Methods Study Design This study used a cross-sectional design involving the administration of the Pediatric Quality of Life Inventory (PedsQL 4.0) to pediatric patients and their parent/ guardians. The study was approved by the Rutgers University Institutional Review Board.

Sampling The study used a convenience sample that included 120 racially and ethnically diverse male and female pediatric patients, aged 5 to 19 years, who were diagnosed with either overweight/obesity or IBD. Sixty of the patients were overweight/obese, and 60 had a diagnosis of IBD. Each patient’s parent/guardian was also surveyed. Parent/guardians were not present for appointments for several patients aged 18 years and older.

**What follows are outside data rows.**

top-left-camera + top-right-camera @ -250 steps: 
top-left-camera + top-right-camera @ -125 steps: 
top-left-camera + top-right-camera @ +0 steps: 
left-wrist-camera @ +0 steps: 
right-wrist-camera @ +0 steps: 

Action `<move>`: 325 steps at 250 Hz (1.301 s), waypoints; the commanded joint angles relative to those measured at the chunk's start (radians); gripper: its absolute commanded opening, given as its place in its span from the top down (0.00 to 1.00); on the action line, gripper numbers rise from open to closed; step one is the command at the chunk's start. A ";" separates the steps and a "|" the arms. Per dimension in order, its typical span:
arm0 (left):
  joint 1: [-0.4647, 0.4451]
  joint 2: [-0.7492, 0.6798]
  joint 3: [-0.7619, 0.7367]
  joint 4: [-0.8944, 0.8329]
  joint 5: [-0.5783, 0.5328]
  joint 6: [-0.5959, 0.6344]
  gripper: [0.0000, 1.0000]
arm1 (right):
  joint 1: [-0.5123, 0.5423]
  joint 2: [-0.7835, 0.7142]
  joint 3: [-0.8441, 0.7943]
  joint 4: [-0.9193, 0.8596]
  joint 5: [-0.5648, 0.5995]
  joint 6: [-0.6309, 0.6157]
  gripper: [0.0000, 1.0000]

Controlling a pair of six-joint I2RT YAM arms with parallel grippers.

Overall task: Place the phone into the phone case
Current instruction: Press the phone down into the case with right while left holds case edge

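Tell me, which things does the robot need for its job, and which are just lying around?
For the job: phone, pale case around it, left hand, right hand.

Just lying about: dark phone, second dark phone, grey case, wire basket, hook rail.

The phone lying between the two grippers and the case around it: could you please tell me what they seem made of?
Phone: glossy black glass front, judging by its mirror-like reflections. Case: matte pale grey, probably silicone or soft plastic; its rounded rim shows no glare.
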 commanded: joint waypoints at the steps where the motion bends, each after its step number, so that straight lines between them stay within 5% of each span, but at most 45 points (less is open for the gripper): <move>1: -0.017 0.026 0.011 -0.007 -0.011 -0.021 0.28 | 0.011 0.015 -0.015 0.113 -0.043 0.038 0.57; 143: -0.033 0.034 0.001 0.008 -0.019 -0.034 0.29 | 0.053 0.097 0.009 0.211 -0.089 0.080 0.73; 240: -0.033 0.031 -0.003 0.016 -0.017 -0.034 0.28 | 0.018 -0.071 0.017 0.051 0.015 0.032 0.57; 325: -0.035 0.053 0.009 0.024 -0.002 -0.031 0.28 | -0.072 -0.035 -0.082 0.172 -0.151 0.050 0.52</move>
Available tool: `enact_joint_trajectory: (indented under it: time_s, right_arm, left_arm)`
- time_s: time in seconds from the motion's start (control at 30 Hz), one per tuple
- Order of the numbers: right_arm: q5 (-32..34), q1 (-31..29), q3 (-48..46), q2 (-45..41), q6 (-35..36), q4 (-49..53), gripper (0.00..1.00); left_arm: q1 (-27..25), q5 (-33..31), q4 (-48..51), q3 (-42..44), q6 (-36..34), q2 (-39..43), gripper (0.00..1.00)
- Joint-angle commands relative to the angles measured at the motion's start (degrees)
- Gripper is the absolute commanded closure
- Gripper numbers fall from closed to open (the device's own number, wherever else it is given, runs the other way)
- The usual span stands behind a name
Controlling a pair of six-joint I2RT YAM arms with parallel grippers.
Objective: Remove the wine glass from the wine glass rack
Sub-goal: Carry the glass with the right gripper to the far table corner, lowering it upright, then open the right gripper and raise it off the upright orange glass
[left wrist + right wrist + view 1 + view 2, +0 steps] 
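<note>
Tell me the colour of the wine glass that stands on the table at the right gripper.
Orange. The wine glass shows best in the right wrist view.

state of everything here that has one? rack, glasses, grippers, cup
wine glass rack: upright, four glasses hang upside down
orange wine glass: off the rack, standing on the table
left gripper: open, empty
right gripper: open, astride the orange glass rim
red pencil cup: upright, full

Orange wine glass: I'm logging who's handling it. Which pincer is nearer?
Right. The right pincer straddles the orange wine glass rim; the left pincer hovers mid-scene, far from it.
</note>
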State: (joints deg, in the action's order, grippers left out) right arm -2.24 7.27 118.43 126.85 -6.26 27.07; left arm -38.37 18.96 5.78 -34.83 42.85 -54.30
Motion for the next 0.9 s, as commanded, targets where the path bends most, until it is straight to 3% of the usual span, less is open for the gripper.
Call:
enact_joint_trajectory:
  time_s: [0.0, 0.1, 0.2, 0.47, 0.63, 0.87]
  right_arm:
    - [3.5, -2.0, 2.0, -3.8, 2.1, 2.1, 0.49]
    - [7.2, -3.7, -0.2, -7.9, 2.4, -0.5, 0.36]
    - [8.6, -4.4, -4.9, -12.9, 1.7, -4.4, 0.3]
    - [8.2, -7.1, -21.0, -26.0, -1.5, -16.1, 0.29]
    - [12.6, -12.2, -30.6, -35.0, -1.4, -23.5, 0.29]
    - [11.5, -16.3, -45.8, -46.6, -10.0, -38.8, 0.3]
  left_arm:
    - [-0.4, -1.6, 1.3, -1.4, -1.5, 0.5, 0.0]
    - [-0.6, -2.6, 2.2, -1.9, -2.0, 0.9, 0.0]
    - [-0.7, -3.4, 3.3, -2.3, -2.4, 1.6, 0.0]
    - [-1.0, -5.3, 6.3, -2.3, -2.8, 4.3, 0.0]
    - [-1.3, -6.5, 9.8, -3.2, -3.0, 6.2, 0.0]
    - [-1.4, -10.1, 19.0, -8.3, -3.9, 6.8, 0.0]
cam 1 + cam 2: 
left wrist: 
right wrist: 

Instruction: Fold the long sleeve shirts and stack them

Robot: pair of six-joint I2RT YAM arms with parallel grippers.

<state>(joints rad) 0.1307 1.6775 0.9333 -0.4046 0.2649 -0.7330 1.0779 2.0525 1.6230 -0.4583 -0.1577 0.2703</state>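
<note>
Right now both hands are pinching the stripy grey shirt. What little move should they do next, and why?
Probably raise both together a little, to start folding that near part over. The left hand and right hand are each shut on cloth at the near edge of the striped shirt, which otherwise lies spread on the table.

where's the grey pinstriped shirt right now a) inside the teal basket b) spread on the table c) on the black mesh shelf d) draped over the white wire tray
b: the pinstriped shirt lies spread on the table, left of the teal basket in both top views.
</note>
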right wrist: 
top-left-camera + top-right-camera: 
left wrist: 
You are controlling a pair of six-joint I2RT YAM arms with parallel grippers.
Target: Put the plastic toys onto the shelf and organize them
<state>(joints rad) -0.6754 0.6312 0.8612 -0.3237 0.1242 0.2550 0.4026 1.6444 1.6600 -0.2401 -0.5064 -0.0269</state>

In these cases, only patient data were collected. To be included in the study, the overweight/obese subjects had to have a body mass index (BMI) greater than the 85th percentile for children of the same age and sex, and the other disease group had to have a physicianconfirmed diagnosis of IBD. The severity of each IBD subject’s disease was evaluated using the Pediatric Crohn’s Disease Activity Index21 or Pediatric Ulcerative Colitis Activity Index,22 validated standards for the assessment of IBD activity. Subjects were recruited from the Division of Pediatric Gastroenterology and Nutrition at the Rutgers, Robert Wood Johnson Medical School between December 2012 and September 2013. The patient’s parent/guardian signed an informed consent and the patient provided written assent for participation. Patients 18 years and older completed the full informed consent.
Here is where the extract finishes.